Keeping every character in place, output all the data.

↓↓↓

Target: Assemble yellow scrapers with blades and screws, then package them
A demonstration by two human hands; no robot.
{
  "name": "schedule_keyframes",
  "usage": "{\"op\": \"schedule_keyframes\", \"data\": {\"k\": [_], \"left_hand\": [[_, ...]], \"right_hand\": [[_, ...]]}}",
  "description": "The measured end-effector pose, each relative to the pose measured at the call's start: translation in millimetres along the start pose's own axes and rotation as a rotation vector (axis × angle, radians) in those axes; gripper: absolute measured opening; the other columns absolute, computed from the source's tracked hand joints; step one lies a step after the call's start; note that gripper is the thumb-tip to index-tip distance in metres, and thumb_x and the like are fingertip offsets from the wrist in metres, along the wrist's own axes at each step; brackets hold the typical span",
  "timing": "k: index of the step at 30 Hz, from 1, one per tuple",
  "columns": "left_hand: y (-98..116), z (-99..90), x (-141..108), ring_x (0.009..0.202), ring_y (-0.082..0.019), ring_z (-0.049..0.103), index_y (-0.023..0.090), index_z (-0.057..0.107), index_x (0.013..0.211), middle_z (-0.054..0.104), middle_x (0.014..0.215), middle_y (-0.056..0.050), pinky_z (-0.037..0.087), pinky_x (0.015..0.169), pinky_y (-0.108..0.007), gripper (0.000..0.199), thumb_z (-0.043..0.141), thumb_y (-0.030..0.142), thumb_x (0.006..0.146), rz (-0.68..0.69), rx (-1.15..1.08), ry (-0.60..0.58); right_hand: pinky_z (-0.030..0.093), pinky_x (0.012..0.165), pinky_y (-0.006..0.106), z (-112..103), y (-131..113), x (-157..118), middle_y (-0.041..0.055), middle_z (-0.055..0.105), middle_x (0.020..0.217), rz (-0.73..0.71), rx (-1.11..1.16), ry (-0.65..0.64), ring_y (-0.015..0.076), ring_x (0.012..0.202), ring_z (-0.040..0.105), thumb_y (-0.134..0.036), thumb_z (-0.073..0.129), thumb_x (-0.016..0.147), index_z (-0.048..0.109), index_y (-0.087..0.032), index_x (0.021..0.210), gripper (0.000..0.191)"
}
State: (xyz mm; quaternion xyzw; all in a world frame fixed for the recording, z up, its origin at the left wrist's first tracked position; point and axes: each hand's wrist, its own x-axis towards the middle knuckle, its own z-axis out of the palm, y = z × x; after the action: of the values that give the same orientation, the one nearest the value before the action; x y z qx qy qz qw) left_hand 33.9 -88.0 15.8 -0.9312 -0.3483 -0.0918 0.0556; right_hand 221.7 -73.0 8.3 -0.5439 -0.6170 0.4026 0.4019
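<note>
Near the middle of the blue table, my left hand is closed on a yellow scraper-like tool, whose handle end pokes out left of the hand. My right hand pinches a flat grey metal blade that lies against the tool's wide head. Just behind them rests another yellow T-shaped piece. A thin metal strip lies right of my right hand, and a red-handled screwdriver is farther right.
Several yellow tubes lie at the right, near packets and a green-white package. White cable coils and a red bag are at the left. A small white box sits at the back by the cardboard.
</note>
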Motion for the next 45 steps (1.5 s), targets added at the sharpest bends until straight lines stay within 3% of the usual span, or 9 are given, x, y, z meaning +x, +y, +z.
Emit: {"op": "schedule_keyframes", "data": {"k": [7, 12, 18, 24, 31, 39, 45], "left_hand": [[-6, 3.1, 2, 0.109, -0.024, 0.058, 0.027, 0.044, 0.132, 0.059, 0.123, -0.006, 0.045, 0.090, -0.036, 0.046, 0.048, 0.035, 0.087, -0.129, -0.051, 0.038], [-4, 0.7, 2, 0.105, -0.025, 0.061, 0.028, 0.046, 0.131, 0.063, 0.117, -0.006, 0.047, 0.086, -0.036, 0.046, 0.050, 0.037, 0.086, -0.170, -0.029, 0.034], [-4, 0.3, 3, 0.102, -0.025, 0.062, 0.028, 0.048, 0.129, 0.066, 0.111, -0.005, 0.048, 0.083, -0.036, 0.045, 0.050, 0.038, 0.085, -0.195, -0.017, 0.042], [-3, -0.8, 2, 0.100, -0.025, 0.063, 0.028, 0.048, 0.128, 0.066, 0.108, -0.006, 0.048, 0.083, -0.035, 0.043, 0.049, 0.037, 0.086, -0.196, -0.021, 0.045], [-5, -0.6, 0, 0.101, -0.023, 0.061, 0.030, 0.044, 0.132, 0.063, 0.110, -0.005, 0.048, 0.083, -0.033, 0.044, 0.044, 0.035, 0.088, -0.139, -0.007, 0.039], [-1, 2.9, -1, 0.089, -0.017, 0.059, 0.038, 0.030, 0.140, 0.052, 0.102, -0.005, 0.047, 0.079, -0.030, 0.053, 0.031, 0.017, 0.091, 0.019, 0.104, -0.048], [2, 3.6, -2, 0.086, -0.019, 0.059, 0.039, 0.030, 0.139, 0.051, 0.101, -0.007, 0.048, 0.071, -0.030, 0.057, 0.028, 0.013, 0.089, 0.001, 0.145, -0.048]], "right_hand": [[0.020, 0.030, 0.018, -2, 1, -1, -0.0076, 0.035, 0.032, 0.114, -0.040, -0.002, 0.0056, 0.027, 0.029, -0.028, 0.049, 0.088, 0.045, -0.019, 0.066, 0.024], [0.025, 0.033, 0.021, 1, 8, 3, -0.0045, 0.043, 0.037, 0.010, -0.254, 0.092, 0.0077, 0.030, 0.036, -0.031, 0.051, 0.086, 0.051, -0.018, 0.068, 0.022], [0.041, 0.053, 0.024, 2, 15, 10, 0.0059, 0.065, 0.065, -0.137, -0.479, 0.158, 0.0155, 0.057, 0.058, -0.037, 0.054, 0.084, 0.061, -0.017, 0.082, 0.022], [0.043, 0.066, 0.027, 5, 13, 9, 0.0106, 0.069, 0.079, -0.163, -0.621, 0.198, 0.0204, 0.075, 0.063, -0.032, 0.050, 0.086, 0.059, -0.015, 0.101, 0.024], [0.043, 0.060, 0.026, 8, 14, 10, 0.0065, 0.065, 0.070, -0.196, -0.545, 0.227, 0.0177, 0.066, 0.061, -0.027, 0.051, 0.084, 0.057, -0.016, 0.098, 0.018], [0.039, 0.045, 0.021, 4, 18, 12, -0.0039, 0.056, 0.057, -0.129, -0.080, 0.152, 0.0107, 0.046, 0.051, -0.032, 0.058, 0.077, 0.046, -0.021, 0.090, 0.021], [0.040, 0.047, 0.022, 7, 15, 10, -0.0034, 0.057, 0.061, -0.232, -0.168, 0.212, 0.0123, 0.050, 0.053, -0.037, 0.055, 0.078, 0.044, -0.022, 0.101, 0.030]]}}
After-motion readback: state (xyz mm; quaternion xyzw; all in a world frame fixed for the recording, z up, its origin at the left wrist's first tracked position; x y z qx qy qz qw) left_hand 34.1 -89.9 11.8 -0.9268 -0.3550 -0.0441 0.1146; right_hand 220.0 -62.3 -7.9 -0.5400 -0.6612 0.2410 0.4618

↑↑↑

== TASK RESULT ==
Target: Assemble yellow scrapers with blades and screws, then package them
A demonstration by two human hands; no robot.
{
  "name": "schedule_keyframes",
  "usage": "{\"op\": \"schedule_keyframes\", \"data\": {\"k\": [_], \"left_hand\": [[_, ...]], \"right_hand\": [[_, ...]]}}",
  "description": "The measured end-effector pose, each relative to the pose measured at the call's start: translation in millimetres along the start pose's own axes and rotation as a rotation vector (axis × angle, radians) in those axes; gripper: absolute measured opening; the other columns absolute, computed from the source's tracked hand joints; step one lies a step after the call's start; note that gripper is the thumb-tip to index-tip distance in metres, and thumb_x and the like are fingertip offsets from the wrist in metres, along the wrist's own axes at each step; brackets hold the typical span",
  "timing": "k: index of the step at 30 Hz, from 1, one per tuple",
  "columns": "left_hand: y (-98..116), z (-99..90), x (-141..108), ring_x (0.009..0.202), ring_y (-0.082..0.019), ring_z (-0.049..0.103), index_y (-0.023..0.090), index_z (-0.057..0.107), index_x (0.013..0.211), middle_z (-0.054..0.104), middle_x (0.014..0.215), middle_y (-0.056..0.050), pinky_z (-0.037..0.087), pinky_x (0.015..0.169), pinky_y (-0.108..0.007), gripper (0.000..0.199), thumb_z (-0.043..0.141), thumb_y (-0.030..0.142), thumb_x (0.006..0.146), rz (-0.68..0.69), rx (-1.15..1.08), ry (-0.60..0.58); right_hand: pinky_z (-0.030..0.093), pinky_x (0.012..0.165), pinky_y (-0.006..0.106), z (-112..103), y (-131..113), x (-157..118), middle_y (-0.041..0.055), middle_z (-0.055..0.105), middle_x (0.020..0.217), rz (-0.73..0.71), rx (-1.11..1.16), ry (-0.65..0.64), ring_y (-0.015..0.076), ring_x (0.012..0.202), ring_z (-0.040..0.105), thumb_y (-0.134..0.036), thumb_z (-0.073..0.129), thumb_x (-0.016..0.147), index_z (-0.048..0.109), index_y (-0.087..0.032), index_x (0.021..0.210), gripper (0.000..0.191)"
}
State: (xyz mm; quaternion xyzw; all in a world frame fixed for the recording, z up, its origin at the left wrist's first tracked position; point and axes: each hand's wrist, its own x-axis towards the middle knuckle, its own z-axis out of the palm, y = z × x; after the action: of the values that give the same orientation, the one nearest the value before the action; x y z qx qy qz qw) left_hand 33.9 -88.0 15.8 -0.9312 -0.3483 -0.0918 0.0556; right_hand 221.7 -73.0 8.3 -0.5439 -0.6170 0.4026 0.4019
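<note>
Near the middle of the blue table, my left hand is closed on a yellow scraper-like tool, whose handle end pokes out left of the hand. My right hand pinches a flat grey metal blade that lies against the tool's wide head. Just behind them rests another yellow T-shaped piece. A thin metal strip lies right of my right hand, and a red-handled screwdriver is farther right.
Several yellow tubes lie at the right, near packets and a green-white package. White cable coils and a red bag are at the left. A small white box sits at the back by the cardboard.
</note>
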Motion for the next 45 steps (1.5 s), targets added at the sharpest bends until straight lines stay within 3% of the usual span, or 9 are given, x, y, z meaning +x, +y, +z.
Emit: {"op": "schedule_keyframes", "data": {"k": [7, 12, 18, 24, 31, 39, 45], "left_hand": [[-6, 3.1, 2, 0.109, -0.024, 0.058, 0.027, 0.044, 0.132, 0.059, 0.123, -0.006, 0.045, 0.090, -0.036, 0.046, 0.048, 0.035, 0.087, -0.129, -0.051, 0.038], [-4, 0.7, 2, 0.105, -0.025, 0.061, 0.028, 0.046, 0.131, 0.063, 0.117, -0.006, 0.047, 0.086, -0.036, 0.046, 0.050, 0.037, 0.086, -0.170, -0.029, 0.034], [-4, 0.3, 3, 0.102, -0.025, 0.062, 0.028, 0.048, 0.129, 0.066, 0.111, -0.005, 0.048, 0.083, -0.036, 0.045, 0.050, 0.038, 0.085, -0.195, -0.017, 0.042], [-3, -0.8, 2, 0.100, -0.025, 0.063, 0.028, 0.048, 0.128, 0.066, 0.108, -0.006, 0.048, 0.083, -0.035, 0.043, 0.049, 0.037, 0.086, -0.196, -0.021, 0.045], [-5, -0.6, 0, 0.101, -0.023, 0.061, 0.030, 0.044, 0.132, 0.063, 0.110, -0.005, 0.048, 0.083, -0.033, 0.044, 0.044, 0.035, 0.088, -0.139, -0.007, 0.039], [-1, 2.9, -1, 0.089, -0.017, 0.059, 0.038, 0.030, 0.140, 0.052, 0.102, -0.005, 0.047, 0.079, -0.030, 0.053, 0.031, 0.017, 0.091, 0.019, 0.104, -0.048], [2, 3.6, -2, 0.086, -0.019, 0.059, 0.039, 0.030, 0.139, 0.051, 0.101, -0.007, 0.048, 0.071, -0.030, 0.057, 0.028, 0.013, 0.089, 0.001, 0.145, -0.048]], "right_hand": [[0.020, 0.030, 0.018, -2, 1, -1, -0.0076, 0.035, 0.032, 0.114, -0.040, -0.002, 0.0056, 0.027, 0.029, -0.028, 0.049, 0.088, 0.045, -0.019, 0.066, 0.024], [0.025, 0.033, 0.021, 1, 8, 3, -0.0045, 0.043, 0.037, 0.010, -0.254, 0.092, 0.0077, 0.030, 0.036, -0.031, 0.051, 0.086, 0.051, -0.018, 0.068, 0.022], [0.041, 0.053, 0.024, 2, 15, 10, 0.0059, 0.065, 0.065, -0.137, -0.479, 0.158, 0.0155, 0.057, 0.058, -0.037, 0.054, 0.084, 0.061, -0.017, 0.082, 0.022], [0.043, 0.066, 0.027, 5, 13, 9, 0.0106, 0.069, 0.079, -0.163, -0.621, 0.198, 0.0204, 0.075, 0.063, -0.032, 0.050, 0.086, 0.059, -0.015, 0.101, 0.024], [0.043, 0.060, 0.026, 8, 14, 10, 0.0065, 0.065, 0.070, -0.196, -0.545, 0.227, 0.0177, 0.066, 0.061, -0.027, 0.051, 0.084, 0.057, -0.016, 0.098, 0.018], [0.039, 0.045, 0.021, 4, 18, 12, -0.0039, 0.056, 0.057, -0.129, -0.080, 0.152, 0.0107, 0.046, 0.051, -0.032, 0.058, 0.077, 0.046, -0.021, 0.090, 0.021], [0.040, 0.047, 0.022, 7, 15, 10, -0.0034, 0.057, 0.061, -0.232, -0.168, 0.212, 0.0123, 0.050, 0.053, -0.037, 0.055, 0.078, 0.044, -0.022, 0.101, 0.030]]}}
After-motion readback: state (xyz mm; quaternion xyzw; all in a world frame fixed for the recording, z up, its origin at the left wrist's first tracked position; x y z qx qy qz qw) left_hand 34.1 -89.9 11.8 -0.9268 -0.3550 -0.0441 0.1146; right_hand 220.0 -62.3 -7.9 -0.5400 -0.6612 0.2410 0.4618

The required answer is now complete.